### What you have to do
Below are records; reproduce exactly the lines from the first through the one containing "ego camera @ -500".

Stored data
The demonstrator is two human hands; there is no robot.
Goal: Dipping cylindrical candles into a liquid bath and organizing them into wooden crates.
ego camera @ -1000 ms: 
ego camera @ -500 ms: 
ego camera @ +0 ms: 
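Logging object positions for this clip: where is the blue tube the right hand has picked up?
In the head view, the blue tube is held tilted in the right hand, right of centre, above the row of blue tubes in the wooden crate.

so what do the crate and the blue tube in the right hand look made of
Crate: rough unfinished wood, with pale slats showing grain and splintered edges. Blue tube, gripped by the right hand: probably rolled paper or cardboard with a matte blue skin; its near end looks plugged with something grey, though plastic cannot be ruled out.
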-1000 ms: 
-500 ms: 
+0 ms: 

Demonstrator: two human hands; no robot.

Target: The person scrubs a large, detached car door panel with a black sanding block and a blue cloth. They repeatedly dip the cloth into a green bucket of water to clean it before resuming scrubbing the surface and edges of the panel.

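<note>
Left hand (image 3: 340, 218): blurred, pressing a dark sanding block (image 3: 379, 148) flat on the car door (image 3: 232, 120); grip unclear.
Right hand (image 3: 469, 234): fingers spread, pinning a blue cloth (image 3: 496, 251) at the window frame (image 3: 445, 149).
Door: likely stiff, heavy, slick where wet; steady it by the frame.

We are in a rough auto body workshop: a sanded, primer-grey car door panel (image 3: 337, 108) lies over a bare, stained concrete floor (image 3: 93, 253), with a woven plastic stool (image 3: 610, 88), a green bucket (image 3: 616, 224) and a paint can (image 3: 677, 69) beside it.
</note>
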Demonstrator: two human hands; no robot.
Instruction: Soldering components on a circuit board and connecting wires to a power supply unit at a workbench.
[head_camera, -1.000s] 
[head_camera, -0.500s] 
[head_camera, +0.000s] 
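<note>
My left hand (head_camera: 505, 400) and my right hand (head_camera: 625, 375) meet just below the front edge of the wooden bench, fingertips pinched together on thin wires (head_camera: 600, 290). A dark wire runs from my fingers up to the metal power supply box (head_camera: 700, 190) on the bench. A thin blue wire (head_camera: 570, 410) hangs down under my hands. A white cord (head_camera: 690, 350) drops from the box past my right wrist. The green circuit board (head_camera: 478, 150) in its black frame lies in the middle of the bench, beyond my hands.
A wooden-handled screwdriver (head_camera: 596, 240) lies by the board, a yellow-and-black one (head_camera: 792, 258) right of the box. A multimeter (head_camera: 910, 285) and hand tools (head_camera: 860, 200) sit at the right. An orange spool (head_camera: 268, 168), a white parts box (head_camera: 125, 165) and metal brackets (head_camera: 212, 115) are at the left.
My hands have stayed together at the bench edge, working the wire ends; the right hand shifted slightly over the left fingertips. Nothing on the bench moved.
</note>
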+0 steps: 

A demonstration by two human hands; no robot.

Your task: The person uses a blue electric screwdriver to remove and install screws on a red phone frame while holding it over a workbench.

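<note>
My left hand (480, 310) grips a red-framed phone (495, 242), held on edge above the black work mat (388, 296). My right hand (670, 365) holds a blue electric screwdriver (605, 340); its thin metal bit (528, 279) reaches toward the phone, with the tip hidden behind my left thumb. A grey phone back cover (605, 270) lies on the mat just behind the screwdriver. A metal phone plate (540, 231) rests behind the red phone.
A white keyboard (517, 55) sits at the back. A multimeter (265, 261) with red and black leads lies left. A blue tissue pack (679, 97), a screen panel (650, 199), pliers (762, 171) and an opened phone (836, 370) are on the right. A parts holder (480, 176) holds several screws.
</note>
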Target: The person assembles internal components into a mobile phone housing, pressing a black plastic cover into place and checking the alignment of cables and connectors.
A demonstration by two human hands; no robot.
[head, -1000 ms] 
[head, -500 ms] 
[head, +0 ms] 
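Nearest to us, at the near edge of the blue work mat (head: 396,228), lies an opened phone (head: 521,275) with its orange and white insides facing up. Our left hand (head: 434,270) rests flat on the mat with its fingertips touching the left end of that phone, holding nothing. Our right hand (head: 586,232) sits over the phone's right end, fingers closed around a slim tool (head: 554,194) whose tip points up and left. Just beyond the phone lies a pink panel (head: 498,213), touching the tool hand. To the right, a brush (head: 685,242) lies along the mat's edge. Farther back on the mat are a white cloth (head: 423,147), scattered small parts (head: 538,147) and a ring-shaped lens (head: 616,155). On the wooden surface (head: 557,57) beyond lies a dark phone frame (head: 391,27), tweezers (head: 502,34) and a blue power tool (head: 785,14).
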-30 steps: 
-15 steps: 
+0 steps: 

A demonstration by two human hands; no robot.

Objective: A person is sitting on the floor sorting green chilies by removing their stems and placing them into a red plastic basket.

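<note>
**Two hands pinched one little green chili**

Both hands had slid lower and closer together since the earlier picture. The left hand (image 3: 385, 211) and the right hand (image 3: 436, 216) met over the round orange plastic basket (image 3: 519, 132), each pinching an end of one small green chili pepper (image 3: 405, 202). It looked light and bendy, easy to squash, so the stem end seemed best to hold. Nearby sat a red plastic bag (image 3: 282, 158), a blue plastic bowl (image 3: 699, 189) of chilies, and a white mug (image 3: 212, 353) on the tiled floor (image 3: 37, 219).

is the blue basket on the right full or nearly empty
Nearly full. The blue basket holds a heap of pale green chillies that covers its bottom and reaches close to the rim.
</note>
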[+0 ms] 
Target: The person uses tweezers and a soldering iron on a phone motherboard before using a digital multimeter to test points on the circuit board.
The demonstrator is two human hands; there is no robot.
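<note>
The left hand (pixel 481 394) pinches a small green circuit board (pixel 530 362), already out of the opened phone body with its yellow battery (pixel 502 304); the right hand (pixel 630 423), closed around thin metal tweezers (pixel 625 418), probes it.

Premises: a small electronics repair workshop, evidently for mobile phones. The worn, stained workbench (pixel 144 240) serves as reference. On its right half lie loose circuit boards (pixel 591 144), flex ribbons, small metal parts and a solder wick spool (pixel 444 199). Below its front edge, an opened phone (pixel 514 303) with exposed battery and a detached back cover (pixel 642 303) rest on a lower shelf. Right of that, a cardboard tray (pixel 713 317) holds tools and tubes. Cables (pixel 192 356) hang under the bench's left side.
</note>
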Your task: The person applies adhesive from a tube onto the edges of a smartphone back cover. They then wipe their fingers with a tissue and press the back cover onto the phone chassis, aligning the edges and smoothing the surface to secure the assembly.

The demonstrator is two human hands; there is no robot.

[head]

### Finished exercise
The demonstrator is two human hands; there is no robot.
Goal: Dipping cylindrical candles into a liquid bath and organizing them into wooden crates.
ego camera @ -1000 ms: 
ego camera @ -500 ms: 

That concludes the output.